# A walk down memory lane - kid's toys



## Gark (Nov 29, 2012)

What were your favorite toys as a kid- say, 15 or younger? Some were just fun and some were both fun and educational. Some still around but most long gone. My best toys were:
 Visible V-8 Engine, Rocket Radio, Erector Sets, Daisy cock BB gun, electric train, Chemistry Set, slot cars, Wrist-rocket sling shot, paint-by-numbers, model cars & ships, archery set, telescope, wood-burning tool (like a soldering pencil) and other stuff no longer around.


----------



## BrotherBart (Nov 29, 2012)

Robert The Robot


----------



## cricketfarmer (Nov 30, 2012)

My favorite toy was a Johnny Seven One Man Army. I can't count the number of bad guys I killed with that bad boy.


----------



## nate379 (Nov 30, 2012)

Tonka trucks.  My brother and I would do "road building" and "snow removal" with them.


----------



## MasterMech (Nov 30, 2012)

Gark said:


> Some still around but most long gone. My best toys were:
> Visible V-8 Engine


 
Those are still around but doubt any kids today know what a Packard is/was. 

I still have mine.

I had an impressive fleet of Ertl die-cast model farm tractors and implements. Between the playroom, my bedroom, and the upstairs hallway (House was a Centerhall Colonial) I had quite the spread. Every few days or so I had the finest crop of medium shag anybody could offer.  
Upgraded the machine shed from lincoln logs to a nice 48" x 36" playwood barn with a loft!


----------



## fishingpol (Nov 30, 2012)

GI Joe with Kung Fu grip.








Footlocker too.







Also, anything that could get an object launched at someone. Elastic band guns, makeshift see saws to launch rocks, model rockets...


----------



## Jack Straw (Nov 30, 2012)

We were dirt poor, I had a stick with a 3' piece of string tied to it with a rock tied to the other end of the string. Well that's what I told my daughter when she was young and wanted something.

I remember  SST racers, rockem sockem robots, I had the cars that would smash into each other and the doors and and the hood and trunk would fly off but I can't remember what they were called.

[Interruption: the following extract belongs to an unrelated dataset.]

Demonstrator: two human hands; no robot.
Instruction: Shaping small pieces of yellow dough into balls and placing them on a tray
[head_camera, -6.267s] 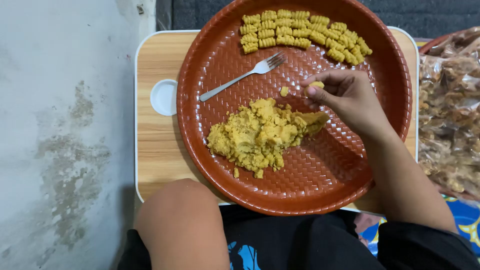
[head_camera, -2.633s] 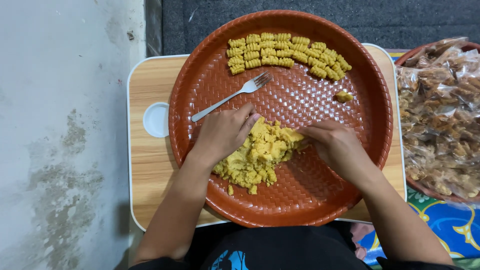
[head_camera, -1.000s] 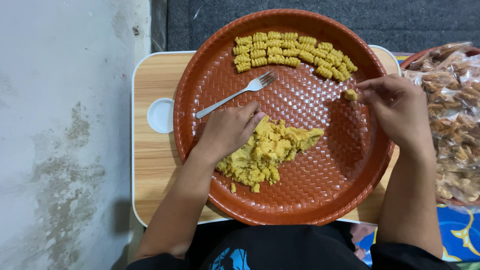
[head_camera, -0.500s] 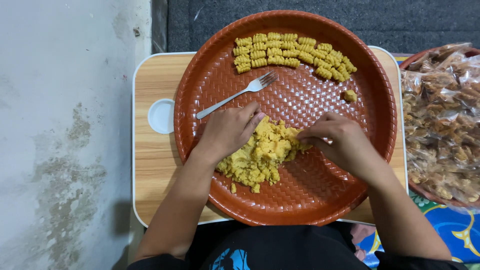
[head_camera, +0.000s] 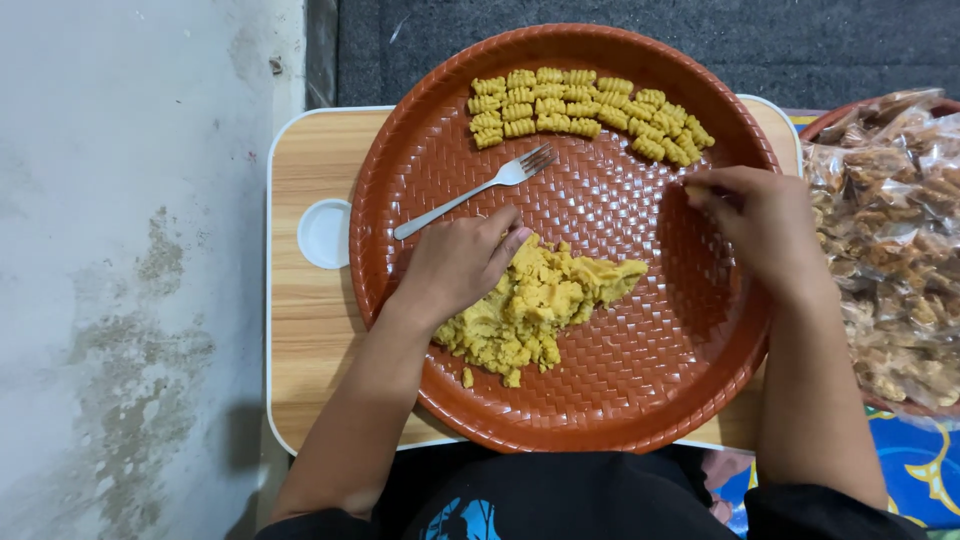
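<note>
The worry I have right now is the rows: my right hand (head_camera: 765, 215) is hovering just beside the lower end of the ridged dough pieces (head_camera: 585, 112), and a careless knuckle could nudge one out of line or squash its ridges flat, since they look soft. The other risk sits under my left hand (head_camera: 462, 262). If I press too hard into the heap of yellow dough (head_camera: 540, 305), crumbs could scatter further across the woven red tray (head_camera: 600, 400), and a few loose bits already lie near the lower edge of the heap. The fork (head_camera: 475, 190) rests just above my left knuckles, tines pointing toward the rows, and a quick lift of that hand could knock its handle.

My left arm comes in from the bottom, wrist straight, palm down, fingers curled loosely onto the left side of the dough heap, not closed around anything. My right forearm comes up along the tray's right side, wrist bent inward, fingers drawn together in a pinch at the tips; I can't tell whether a piece sits between them. The tray lies on a small wooden table (head_camera: 310, 330), with bags of snacks (head_camera: 890, 250) off to my right
</note>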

EDIT: They were called Smash Up Derby Cars


----------



## Adios Pantalones (Nov 30, 2012)

At 15? Dungeons and Dragons, Estes rockets, anything that would launch a projectile, illegal fireworks


----------



## FrankMA (Nov 30, 2012)

cricketfarmer said:


> My favorite toy was a Johnny Seven One Man Army. I can't count the number of bad guys I killed with that bad boy.


 
I've been trying to remember the name of that for years! My friends and I used to play Army all the time and that was my favorite weapon. I liked the pistol that could be accessed if someone got the drop on you. You'd throw the rifle part down to the ground but would release the pistol quickly allowing you to "shoot" the other guy before he knew what was happening.

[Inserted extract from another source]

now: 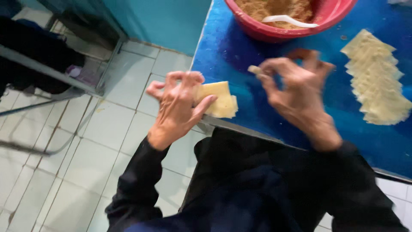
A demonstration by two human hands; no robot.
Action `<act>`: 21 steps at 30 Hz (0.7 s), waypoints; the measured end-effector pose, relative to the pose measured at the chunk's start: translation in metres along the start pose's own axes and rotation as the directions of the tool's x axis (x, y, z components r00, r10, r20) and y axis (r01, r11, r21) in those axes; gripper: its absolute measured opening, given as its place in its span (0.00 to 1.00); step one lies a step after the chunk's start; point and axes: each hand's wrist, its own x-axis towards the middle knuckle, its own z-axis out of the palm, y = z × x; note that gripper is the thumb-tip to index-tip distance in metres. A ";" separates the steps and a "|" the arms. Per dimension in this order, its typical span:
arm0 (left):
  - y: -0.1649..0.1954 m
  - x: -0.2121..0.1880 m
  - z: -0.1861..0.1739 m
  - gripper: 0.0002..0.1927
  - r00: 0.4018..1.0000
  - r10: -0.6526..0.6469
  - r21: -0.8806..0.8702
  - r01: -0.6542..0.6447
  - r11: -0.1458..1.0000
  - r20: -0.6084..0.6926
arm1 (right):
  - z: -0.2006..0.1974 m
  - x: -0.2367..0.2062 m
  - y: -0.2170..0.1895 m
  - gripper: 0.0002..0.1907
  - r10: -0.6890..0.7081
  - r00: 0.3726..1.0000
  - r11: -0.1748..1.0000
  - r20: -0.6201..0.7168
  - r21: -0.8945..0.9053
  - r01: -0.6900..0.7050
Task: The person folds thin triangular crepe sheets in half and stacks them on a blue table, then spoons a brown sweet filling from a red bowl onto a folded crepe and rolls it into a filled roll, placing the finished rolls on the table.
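I am seeing the left hand (pixel 178 107) gripping a pale dough square (pixel 219 99) beside the blue table (pixel 240 47); the right hand (pixel 296 86) is pinching a small piece (pixel 254 69) above the table, and white floor tiles (pixel 86 141) are lying left of it.

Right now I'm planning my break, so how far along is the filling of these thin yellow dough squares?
Done: I see no finished pieces. In hand: the left hand holds a small stack of pale yellow square wrappers; the right hand pinches a small bit of something pale. Left: an overlapping row of wrappers lies on the blue table, and the red plastic bowl holds brown crumbly filling with a white spoon.
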 end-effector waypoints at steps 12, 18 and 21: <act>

OK, I'll go back to reality now, but it was fun while it lasted... I felt like I was back in the late 60's again!


----------



## jharkin (Nov 30, 2012)

By 15 I think I had mostly given up toys for video games, bmx bikes, skateboard, etc.  When I was younger some of my favorites included:

Legos - especially Lego technics
HO scale model train layout my Dad built for me
RC cars (later RC airplanes as an adult  )
Estes model rockets
Transformers and GI Joe action figures
Star Wars toys
matchbox cars


----------



## ironpony (Nov 30, 2012)

A set for melting lead and pouring it into molds to make lead figurines. now what was I saying..........................

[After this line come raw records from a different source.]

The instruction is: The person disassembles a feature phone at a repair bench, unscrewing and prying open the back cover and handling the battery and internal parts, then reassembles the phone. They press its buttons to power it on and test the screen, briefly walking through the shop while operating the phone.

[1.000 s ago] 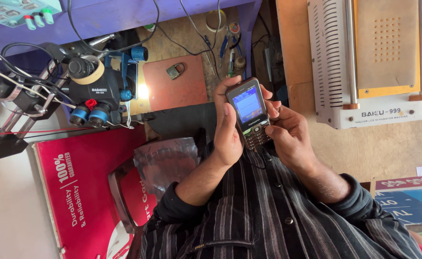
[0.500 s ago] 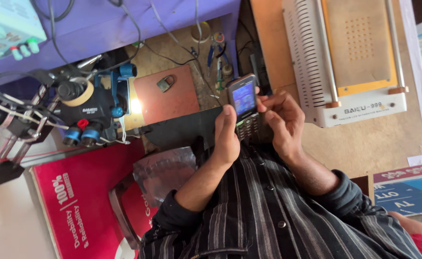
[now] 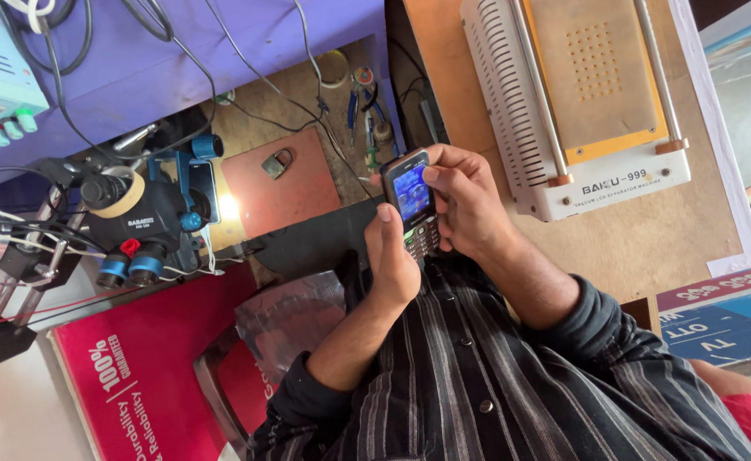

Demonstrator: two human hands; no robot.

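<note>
A dark keypad phone (image 3: 411, 198) with a lit blue screen is held upright over the workbench, between both my hands. My left hand (image 3: 390, 260) grips its lower end, with the thumb lying by the keypad. My right hand (image 3: 469, 201) wraps the upper right side, and its thumb tip rests on the top of the screen. Both forearms come up from my striped shirt at the bottom of the view.
A black stereo microscope (image 3: 136, 224) stands at the left beside a red work mat (image 3: 294, 196) carrying a small metal part (image 3: 277, 162). A white separator machine (image 3: 593, 111) sits at the upper right. Hand tools (image 3: 367, 115), cables, a red box (image 3: 128, 376) and a plastic bag (image 3: 294, 316) lie around.
My right hand has closed further over the phone's top, bringing its thumb onto the screen. The phone stays in both hands while the view has shifted slightly.
</note>
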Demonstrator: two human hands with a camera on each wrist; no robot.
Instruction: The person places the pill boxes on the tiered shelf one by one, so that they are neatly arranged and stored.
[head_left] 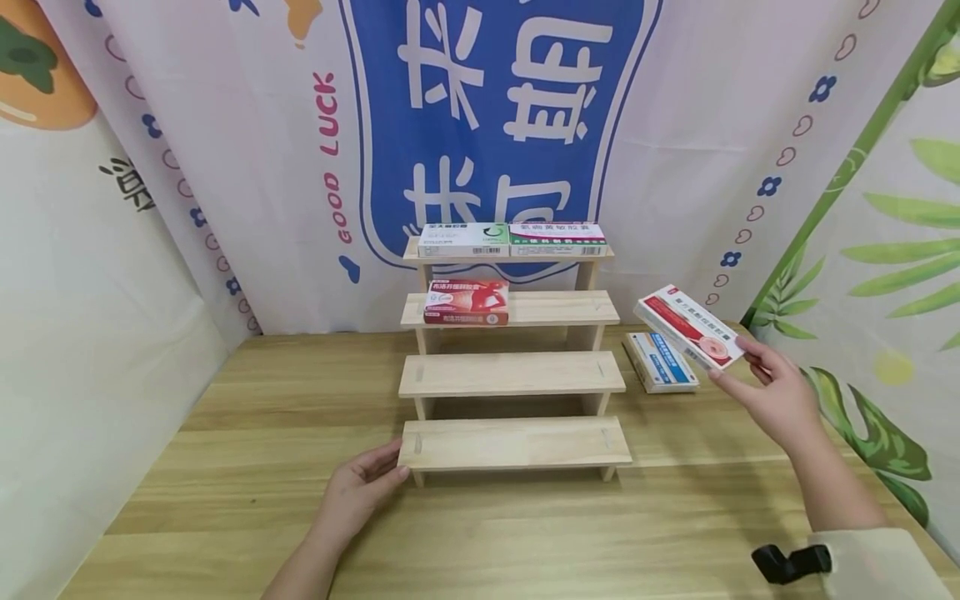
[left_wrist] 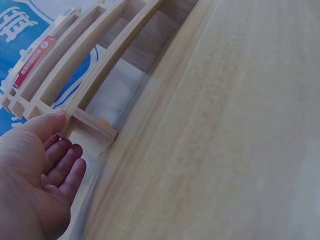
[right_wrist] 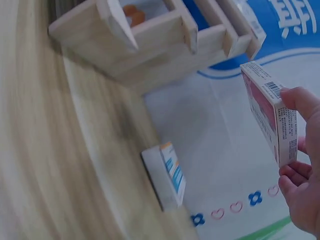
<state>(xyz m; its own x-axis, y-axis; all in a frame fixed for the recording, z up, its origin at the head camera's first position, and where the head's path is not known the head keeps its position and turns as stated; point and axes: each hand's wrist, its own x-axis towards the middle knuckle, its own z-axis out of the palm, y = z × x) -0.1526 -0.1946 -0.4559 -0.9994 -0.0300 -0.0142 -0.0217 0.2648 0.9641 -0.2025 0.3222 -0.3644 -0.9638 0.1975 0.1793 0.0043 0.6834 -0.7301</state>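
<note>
My right hand (head_left: 780, 396) pinches one end of a white-and-red medicine box (head_left: 690, 327), held in the air to the right of a wooden step rack (head_left: 517, 443). In the right wrist view, thumb and fingers hold that box (right_wrist: 270, 112) by its end. My left hand (head_left: 362, 487) grips the left end of the rack's lowest step, thumb on the upper side and fingers beneath, as the left wrist view shows. A red medicine box (head_left: 467, 302) lies on the left of the second step from the top. On the top step, a white-and-green box (head_left: 463, 239) sits beside a white-and-purple box (head_left: 557, 239).
A white-and-blue medicine box (head_left: 660, 363) lies on the wooden table (head_left: 300, 400), right of the rack and partly behind the held box. A printed cloth (head_left: 675, 167) hangs close behind the rack, with more cloth at the left and right sides.
</note>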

get it ?? memory loss from lead poisining


----------



## firefighterjake (Nov 30, 2012)

Lincoln Logs . . . Legos . . . Slot car racing track . . . Fun Pad . . . Matchbox cars.

My favorite toy and Christmas memory however was a simple plastic Paris sled (made in Paris, Maine) . . . my brother and I woke up early one Christmas morning and there were sleds under the tree for all of us kids. Luckily enough on Christmas Eve we had freezing rain that had turned the long hill on the road outside our home into an ice rink. Since it was early and Christmas morning no one had ventured out yet . . . including the sanding truck. We ended up riding those sleds for an hour or so as though we were in training for the Olympics Luge Team. The fun finally ended when the sanding truck came through, ruining our "track."


----------



## rottiman (Nov 30, 2012)

Most favorite:  Tonka Trucks and Lionel Train set at Xmas.  Least favorite: Wooden paddle with rubber band and rubber ball attached.  Once the rubber band broke, which was fairly quickly, my mother then adapted the left over paddle for a "back side" warmer, and it was my back side that was the test bed!  LOL


----------



## Thistle (Nov 30, 2012)

Lincoln Logs,Tinkertoys,Lionel Trains,Matchbox,Hot Wheels,Tonka Trucks (the big dump trucks,wheeled crane,end loader all american made steel with the only plastic or hard rubber parts being the tires), model cars/trucks,few other things I dont remember right now.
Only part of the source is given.